Matter of Estate of Olsen , 357 N.W.2d 407 ( 1984 )

  • 357 N.W.2d 407 (1984)

    In the Matter of ESTATE OF Jessie Pearl OLSEN, a.k.a. Jessie P. Olsen, Sandra Olsen Clark, et al., Objectors.

    No. CO-84-556.

    Court of Appeals of Minnesota.

    November 13, 1984.

    *409 Thomas Bennett Wilson, III, Gayle Gaumer, Edina, for appellants.

    Eric J. Magnuson, Mary W. Mason, Rider, Bennett, Egan & Arundel, Minneapolis, for respondent.

    Heard, considered and decided by POPOVICH, C.J., and LESLIE and CRIPPEN, JJ.


    LESLIE, Judge.

    Appellants objected to admission of decedent Olsen's will into probate alleging she lacked testamentary capacity, that she had been unduly influenced and that provisions benefiting respondent were void. After a trial the court rejected appellants' objections to Olsen's will and admitted it to probate. Appellants moved for amended findings, conclusions and order, or for a new trial. The trial court denied the motions and this appeal followed. We affirm.


    Decedent Jessie Olsen died at the age of 90 years on January 23, 1982. Her husband predeceased her in 1971 and her only child William died in 1979. William's two daughters and his grandson Kasey are Olsen's surviving heirs at law and the appellants herein. Olsen is also survived by her niece Audrey Reyerson and Audrey's daughter Kathryn who are the proponents of the will.

    During the last decade of Olsen's life she suffered from various infirmities including neurological problems. In 1973 she was hospitalized for temporary memory loss but released after her memory returned. In early 1974 she was hospitalized following an episode of confusion. At that time her physician diagnosed high blood pressure and, at one point, acute hypertension. Olsen was released from the hospital and returned home where she lived alone attended by her housekeeper.
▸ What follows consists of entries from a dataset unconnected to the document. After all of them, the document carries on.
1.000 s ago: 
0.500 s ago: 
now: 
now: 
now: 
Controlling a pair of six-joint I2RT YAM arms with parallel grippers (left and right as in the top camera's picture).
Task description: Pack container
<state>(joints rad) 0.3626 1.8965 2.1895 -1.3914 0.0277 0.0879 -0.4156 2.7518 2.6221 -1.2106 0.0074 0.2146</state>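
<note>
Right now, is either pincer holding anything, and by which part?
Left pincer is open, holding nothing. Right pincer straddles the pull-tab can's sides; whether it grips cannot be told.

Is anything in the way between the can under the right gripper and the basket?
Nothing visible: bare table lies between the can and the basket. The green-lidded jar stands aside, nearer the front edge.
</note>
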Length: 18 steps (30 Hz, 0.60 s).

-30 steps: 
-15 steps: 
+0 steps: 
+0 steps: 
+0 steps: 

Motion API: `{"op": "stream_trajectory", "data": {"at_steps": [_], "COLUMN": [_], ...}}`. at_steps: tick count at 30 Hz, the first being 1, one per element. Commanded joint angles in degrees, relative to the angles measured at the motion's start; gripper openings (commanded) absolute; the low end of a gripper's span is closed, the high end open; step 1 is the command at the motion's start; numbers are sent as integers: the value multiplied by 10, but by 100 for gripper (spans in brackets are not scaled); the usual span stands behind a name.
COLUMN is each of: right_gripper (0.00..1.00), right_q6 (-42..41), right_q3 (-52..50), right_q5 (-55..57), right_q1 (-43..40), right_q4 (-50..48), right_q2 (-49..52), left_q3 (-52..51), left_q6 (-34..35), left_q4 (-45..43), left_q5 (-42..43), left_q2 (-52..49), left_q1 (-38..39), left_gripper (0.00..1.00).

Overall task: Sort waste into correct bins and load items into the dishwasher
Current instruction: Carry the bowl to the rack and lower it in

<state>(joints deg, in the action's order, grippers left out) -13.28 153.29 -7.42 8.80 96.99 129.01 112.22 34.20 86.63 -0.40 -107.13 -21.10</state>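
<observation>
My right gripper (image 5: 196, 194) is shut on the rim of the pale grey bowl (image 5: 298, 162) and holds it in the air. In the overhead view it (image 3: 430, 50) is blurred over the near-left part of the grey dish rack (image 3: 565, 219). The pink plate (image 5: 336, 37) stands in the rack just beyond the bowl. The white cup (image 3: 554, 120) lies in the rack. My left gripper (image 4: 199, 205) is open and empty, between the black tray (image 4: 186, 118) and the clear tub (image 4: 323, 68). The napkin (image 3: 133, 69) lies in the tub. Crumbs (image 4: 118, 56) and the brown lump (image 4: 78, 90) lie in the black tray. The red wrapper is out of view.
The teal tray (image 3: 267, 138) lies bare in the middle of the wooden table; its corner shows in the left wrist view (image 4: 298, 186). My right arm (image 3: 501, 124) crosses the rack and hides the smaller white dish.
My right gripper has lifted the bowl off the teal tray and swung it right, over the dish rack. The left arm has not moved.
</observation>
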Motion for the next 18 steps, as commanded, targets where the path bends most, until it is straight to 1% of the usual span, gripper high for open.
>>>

    As Olsen's health slowly deteriorated, so did her relations with her son William and his family. In late 1975 or early 1976, after Olsen had a minor car accident, William suggested that she sell her car and stop driving. William's suggestion offended Olsen. During the same period William withdrew several thousand dollars from a joint account he held with Olsen. When Olsen learned of the withdrawal, she believed that William had taken her money as a part of a plot to force her to sell her home which she held in joint tenancy with him. She sued William for the amount withdrawn. Sometime later the suit was dismissed with prejudice by Olsen's attorney. The money proved to be William's money.

    Following initiation of the lawsuit, family relations deteriorated. Visits between William's family and Olsen became infrequent and strained. Olsen, however, did not comprehend that the lawsuit caused familial stress, perhaps because she was sometimes confused. During a deposition taken during 1976 she indicated that she did not believe she was suing William.

    Although the extent of disharmony is disputed by the parties, relations reached a low at William's death in May 1979. Olsen was brought to William's home the afternoon after he died but William's wife *410 turned her away and apparently accused Olsen of causing his death through the anxiety she had created for him. After that Olsen saw her granddaughters and her newly born great-grandson infrequently. Olsen adored the young boy.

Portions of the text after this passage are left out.